Task details ->
Scan the records below for the line with "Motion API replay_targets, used" and the line with "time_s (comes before". Repeat those two lines and every line between them exactly, and nothing else.

┏━━

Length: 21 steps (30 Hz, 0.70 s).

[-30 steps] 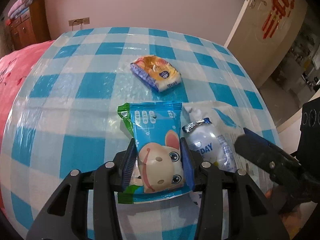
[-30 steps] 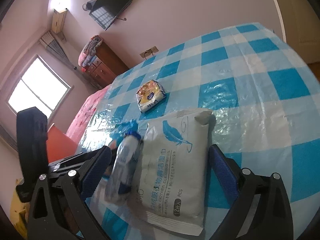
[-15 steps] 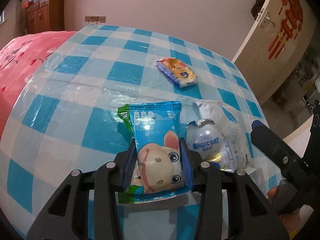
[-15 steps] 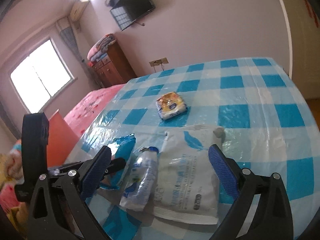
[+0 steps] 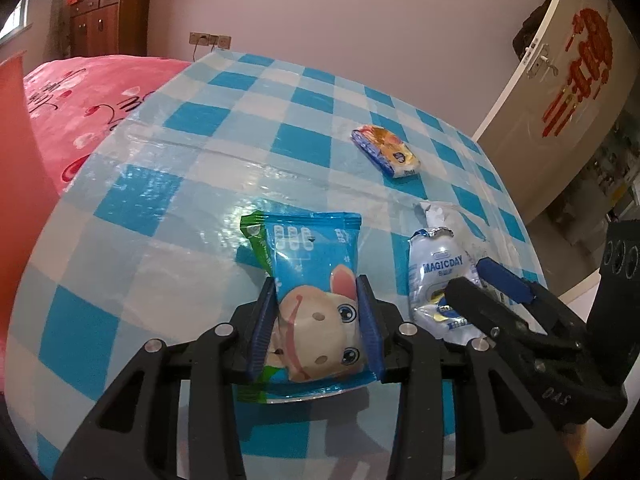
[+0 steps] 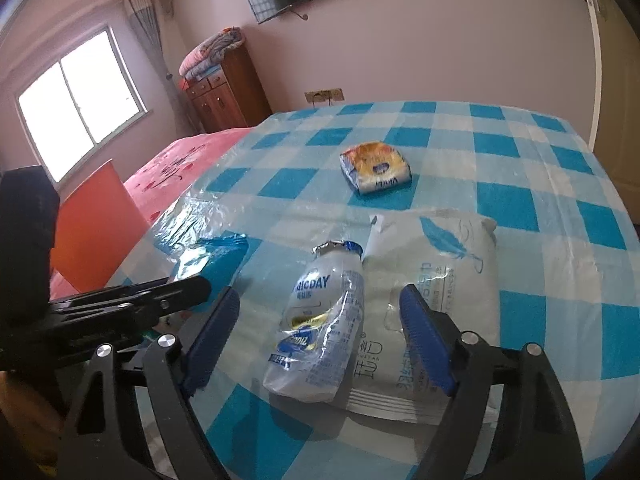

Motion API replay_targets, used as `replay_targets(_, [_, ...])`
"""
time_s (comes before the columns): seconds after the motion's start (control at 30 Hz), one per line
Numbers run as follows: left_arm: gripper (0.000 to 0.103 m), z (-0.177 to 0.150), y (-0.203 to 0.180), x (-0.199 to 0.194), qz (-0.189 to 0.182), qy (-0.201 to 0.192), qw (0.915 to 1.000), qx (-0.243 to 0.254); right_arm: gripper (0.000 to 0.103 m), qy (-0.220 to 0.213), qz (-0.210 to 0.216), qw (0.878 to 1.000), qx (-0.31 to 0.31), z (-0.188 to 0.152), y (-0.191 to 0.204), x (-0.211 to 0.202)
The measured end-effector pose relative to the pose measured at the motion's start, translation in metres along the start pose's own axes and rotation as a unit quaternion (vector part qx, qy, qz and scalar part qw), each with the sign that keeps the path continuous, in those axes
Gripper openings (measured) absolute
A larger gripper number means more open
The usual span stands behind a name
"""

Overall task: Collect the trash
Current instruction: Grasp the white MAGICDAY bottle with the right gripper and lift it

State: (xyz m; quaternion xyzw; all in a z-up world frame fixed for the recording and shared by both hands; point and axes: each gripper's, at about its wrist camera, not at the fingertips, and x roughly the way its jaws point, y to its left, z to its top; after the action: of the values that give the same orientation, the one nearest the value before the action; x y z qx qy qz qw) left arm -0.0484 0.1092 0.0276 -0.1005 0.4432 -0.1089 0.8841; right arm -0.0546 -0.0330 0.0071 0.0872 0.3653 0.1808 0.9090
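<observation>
A blue snack packet (image 5: 312,252) with a cartoon animal sits pinched between the pads of my left gripper (image 5: 317,300), just over the checked tablecloth (image 5: 160,220). A crushed clear bottle (image 6: 316,344) lies between the jaws of my right gripper (image 6: 320,300). Those jaws are closing, and gaps still show on both sides of the bottle. The right-hand jaw hovers over a white wipes pack (image 6: 452,264) lying beside the bottle. Farther back lies an orange and blue tissue pack (image 6: 376,172). The left wrist view shows the bottle (image 5: 438,276) with the right gripper (image 5: 472,276) over it.
A pink bed cover (image 5: 80,112) borders the table's left side, with an orange-red board (image 6: 92,232) near it. A wooden dresser (image 6: 224,92) stands at the back wall and a door (image 5: 560,100) at the right. The table's near edge is close under both grippers.
The right jaws narrowed from straddling bottle and white pack to straddling the bottle alone. Both views swung toward the bed side. The left gripper kept its hold on the packet.
</observation>
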Motion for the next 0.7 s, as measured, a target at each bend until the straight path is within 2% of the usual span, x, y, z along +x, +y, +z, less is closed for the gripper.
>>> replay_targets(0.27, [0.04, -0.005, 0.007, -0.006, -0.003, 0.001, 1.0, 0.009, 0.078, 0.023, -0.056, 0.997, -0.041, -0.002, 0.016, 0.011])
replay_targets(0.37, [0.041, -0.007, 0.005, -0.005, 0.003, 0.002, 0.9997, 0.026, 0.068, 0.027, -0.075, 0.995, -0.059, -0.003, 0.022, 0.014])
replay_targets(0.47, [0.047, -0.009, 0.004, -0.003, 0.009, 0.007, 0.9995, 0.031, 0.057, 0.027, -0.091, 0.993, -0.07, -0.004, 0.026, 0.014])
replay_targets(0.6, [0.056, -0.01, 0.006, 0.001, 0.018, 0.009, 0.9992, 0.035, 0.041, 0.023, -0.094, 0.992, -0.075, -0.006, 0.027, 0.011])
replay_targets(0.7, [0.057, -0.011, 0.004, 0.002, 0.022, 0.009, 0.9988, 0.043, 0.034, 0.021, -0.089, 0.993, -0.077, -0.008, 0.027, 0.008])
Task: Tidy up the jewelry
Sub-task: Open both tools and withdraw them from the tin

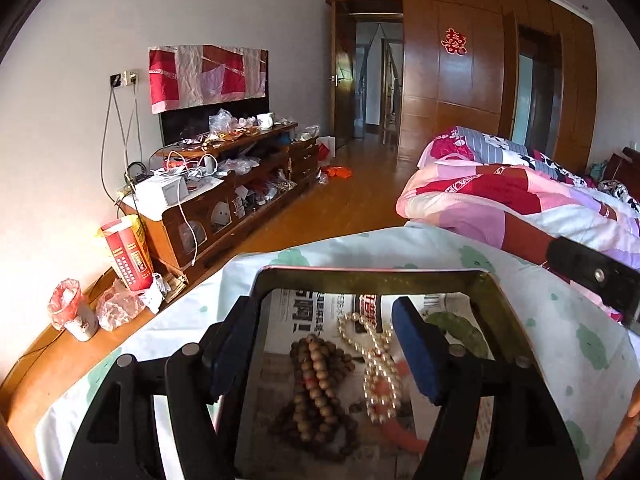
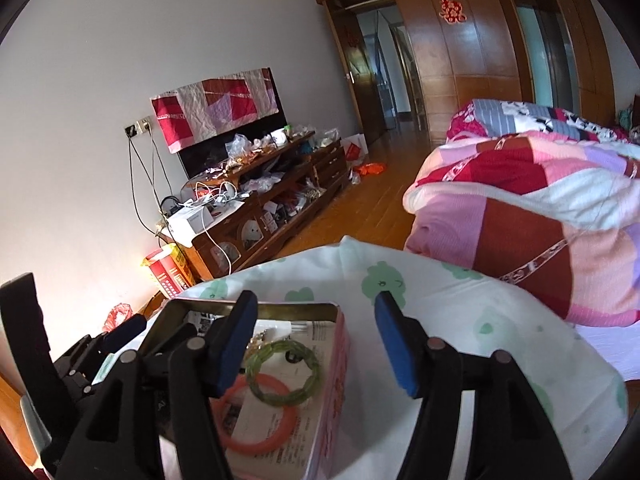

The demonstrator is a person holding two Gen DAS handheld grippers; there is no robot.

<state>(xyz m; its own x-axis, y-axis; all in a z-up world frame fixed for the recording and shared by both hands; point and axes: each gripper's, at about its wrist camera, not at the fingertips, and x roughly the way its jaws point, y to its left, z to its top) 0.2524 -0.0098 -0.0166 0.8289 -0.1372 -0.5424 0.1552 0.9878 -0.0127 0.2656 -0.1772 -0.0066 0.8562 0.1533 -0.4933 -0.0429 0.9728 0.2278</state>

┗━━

Solution to the exercise ->
Motion API replay_targets, used as `replay_targets(_, [_, ...])`
"""
time_s (comes before the columns): seconds after the motion's start (control at 30 Hz), one per line

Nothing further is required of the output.